Dieser Geruch wird sogar von vielen Nichtrauchern keinesfalls als unangenehm wahrgenommen. Dampfern wird beim Dampfen eines Tabak-Liquids häufig die Frage gestellt, welcher popcornartigen Geschmack das gerade ist, da viele Liquids offenbar einen sehr süßlichen Geruch haben. Als Belästigung oder störend wird dieser Geruch jedoch kaum wahrgenommen.

Mit „Geschmack“ spreche ich nicht nur von den Geschmacknerven, die nach einem Umstieg endlich wieder richtig Geschmäcker wahrnehmen können, sondern vor allem auch von den verschiedenen Geschmackssorten, welche unter den Liquids zu finden sind, denn wahrscheinlich lassen sich nur wenige Raucher finden, die von sich sagen würden, dass ihnen der Geschmack des Tabaks wirklich gefällt.

Akzeptanz und Ausbreitung in der Gesellschaft

Die sozialen Folgen durch den Konsum von herkömmlichen Zigaretten und der Status als Raucher in der Gesellschaft beeinflussen auch die Raucher und lassen sie über einen Wechsel nachdenken. Rauchen gilt seit einigen Jahren als absteigender Trend, vor allem Jugendliche zeigen ein ganz anderes Verhalten als noch eine halbe oder ganze Generation vorher. Die wohl wichtigsten und meist genannten Gründe, weshalb die Zigarette einen immer schlechteren Ruf bekommen hat, sind vor allem die Folgen für die Gesundheit, der unangenehme Geruch und besonders die immensen Kosten für das Gesundheitswesen.

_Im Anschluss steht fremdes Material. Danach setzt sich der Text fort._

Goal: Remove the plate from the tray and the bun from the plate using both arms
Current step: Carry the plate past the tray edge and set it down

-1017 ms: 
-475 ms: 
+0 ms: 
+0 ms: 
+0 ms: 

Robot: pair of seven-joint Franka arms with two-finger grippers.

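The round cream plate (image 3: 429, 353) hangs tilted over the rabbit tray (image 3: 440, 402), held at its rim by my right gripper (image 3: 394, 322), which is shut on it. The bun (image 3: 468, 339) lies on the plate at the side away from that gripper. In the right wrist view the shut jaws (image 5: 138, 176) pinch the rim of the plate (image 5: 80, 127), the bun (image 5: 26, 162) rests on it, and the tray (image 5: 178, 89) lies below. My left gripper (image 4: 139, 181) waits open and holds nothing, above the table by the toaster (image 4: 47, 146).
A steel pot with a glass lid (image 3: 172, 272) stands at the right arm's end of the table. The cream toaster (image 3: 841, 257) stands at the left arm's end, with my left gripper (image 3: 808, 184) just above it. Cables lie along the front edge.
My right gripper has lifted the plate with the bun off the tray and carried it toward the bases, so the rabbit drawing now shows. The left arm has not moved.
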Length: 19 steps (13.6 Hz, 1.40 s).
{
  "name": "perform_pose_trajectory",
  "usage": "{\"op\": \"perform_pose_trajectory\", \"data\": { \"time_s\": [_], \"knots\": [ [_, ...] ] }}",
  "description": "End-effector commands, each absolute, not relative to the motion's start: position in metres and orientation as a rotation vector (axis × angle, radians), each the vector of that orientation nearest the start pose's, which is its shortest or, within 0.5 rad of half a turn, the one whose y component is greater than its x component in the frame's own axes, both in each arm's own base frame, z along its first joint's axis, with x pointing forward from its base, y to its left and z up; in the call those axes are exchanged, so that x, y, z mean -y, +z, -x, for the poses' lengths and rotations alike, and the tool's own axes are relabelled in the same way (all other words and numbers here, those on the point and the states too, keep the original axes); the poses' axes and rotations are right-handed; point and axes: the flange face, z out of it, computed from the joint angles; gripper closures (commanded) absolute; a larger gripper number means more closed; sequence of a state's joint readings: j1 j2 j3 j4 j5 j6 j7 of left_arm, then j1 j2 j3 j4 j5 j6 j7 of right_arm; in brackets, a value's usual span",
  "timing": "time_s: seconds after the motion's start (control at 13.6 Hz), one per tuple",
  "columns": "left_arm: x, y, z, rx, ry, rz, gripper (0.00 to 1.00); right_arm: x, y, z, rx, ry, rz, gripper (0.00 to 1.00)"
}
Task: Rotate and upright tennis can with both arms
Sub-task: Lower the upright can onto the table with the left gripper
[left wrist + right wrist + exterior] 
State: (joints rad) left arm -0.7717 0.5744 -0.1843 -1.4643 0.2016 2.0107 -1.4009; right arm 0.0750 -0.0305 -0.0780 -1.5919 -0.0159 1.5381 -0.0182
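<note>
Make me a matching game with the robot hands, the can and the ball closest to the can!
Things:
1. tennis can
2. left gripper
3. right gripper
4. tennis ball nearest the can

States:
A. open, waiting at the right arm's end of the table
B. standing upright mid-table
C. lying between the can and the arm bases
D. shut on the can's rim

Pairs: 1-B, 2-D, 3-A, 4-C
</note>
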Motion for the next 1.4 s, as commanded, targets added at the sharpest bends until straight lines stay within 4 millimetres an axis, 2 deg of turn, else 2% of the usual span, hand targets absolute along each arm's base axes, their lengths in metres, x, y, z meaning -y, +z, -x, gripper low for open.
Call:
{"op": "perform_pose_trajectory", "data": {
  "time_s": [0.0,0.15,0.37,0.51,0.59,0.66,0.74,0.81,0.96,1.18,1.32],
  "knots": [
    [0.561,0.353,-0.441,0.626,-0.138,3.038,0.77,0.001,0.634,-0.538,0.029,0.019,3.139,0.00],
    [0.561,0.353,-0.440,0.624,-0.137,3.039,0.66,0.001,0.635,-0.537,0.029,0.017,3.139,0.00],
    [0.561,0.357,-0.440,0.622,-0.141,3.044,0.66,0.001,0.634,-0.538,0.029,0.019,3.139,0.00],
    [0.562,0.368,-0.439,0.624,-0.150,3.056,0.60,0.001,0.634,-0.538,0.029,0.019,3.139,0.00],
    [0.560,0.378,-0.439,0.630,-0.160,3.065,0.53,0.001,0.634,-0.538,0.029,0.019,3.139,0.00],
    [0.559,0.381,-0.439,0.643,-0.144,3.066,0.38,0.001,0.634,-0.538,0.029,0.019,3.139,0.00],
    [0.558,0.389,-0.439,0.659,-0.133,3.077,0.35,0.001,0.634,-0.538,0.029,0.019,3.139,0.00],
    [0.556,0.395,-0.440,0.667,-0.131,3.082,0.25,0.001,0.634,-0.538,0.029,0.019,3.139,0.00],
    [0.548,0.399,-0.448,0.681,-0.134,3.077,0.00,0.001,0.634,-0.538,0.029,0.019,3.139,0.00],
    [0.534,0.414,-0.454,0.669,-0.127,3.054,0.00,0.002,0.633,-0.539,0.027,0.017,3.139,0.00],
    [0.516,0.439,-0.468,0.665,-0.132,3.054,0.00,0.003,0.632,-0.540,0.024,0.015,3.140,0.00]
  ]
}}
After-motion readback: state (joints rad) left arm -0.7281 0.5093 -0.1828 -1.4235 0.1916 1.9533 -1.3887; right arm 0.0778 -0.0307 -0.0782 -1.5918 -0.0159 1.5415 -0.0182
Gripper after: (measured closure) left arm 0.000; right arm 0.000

Dieses Schicksal teilen E-Zigaretten allerdings noch nicht, und ihr Image ist zur Zeit noch besser als das normaler Zigaretten. Und das obwohl die Medien überwiegend negativ darüber berichten und sich bei ihren Ausführungen hauptsächlich auf die doch sehr subjektive Meinung von Krebsforschern und WHO-Experten verweisen. Zudem wird immer wieder angegeben, dass bislang kaum wissenschaftliche Studien zu E-Zigaretten durchgeführt wurden. Besonders die gesundheitlichen Folgen sollen wenig erforscht sein. Dies entbehrt jedoch jeder Wahrheit, denn bislang wurden bereits viele Studien zu diesem Thema veröffentlicht. Der Grundtenor der meisten Forscher ist hierzu, dass E-Zigaretten keinesfalls unbedenklich für die Gesundheit, allerdings viel weniger schädlich als herkömmliche Zigaretten.

Neben diesen 5 wichtigsten Gründen gibt es noch andere, nicht außer Acht zu lassende Faktoren. Die Zigarette als Brandursache ist einer von ihnen. Etwa 10 % der brandbedingten Todesfälle weltweit resultieren aus durch Zigaretten verursachte Feuer. E-Zigaretten weisen diesbezüglich eine viel höhere Sicherheit auf.

In der vergangenen Zeit ist es schon vorgekommen, dass  Akkus durch Überhitzung oder aus anderen Gründen explodierten und zum Teil schlimme Verletzungen nach sich zogen. Stets wurde die E-Zigarette allerdings von den Konsumenten unsachgemäß gehandhabt und modifiziert. Bei sachgemäßer Nutzung sind keine Fälle von explodierenden E-Zigaretten bekannt. Bei einer E-Zigarette finden handelsübliche Lithium-Ionen-Batterien Verwendung, die gleiche Art wie sie auch bei allen gewöhnlichen Elektrogeräten benutzt wird.